Furthermore,  everyone is keenly aware of what happened in Libya.  The United States negotiated with Muammar Gaddafi to back away from having nuclear weapons.  He agreed, but subsequently the United States became very involved in his overthrow.  Remember the once all-powerful Gaddafi hiding in a storm drain, and then slaughtered by his angry captors?  That lesson of how vulnerable a country and its leader are without having the ultimate weapon was not lost on Kim Yong-Un or anyone else.  So that the United States might guarantee the North Korean borders if the regime agrees to denuclearize — all of that rings kind of hollow in this light.

Consequently, I see the basic negotiation of denuclearizing North Korea going nowhere.  But does that mean there is no benefit from further negotiation?  Here there is some hope, for there is a subtle benefit that is realistic and achievable.

North Korea and South Korea are technically still at war.  What was signed way back in 1953 was an armistice, not a treaty that ended the war.  So technically they are still at war.  In fact, up until recently, the tension in the demilitarized zone was palpable and very threatening.  The two sides down through the years have shown recurring bouts of open hostility, including an active series of “war games” with American participation in South Korea and unrelenting warlike broadcasts by North Korea.

It could very well be the case that some wars are not started from a sudden decision, but rather a series of small steps and irritations that slowly lead to a crescendo of outrage on either side, so that the slightest spark reaches — to use a nuclear metaphor — critical mass,  and so you have an explosion of outright hostilities.  You have yourself a war.  This was certainly the case in World War 1 where the spark was the assassination of  Archduke Franz Ferdinand of Austria.  Just imagine — an entire world set ablaze because just one person is shot dead.

But it might be that peace works in the opposite direction — a series of small steps at forgiveness and reconciliation until the parties involved become surprised at and even taken aback by any animosity, so that the thought of war seems preposterous, remote.  That first step toward peace in this case might be a much ballyhooed peace treaty that finally ends the war between North Korea and South Korea.  That’s the achievable benefit.  It would in fact change little about the current circumstances, but it would change the mood dramatically, and would be that tiny but real first step away from war, away from the abyss.  A journey of a 100 miles begins with the first step.

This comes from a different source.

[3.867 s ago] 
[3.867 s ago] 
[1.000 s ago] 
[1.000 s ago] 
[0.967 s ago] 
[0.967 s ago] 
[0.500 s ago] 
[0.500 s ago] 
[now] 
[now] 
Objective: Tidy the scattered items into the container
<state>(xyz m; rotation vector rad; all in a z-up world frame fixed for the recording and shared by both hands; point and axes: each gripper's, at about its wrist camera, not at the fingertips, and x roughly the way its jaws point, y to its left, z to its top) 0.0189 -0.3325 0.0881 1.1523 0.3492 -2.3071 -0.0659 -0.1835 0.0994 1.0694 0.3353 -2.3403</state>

But, unfortunately, there is further reason for pessimism about the Korean predicament.  It has to do with the prospects for the country to become unified again.  What you have in South Korea is a Western-style democracy and a capitalist society.  It is a wealthy, industrious, and innovative country with its citizens used to quite a bit of personal freedom as well as civil rights and voting rights.  In short, the people are independent, well to do, and exercise a good deal of self-determination in the conduct of their own lives.

Contrast all of that to what exists in North Korea.  North Korea is a hereditary military dictatorship based on the cult of a supreme leader.   It is a poor country that is barely able to feed itself.  We’ve all seen the satellite night photographs of a pitch black North Korea.  Much of the country’s productive capacity is spent on developing an overly massive military or wasted by the regime for showy propaganda structures that serve no useful benefit for its society.  Its people have no rights and have been thoroughly indoctrinated in a Stalinist-like regime where individuals who voice the slightest disagreement with the regime simply disappear, either permanently or to Gulag-like prisons.  So there is no dissent to speak of, and the people are like robots in their total submission to the state and its supreme leader.  I submit that two such disparate regimes will never ever be reconciled, certainly not without a lot of bloodshed and civil war.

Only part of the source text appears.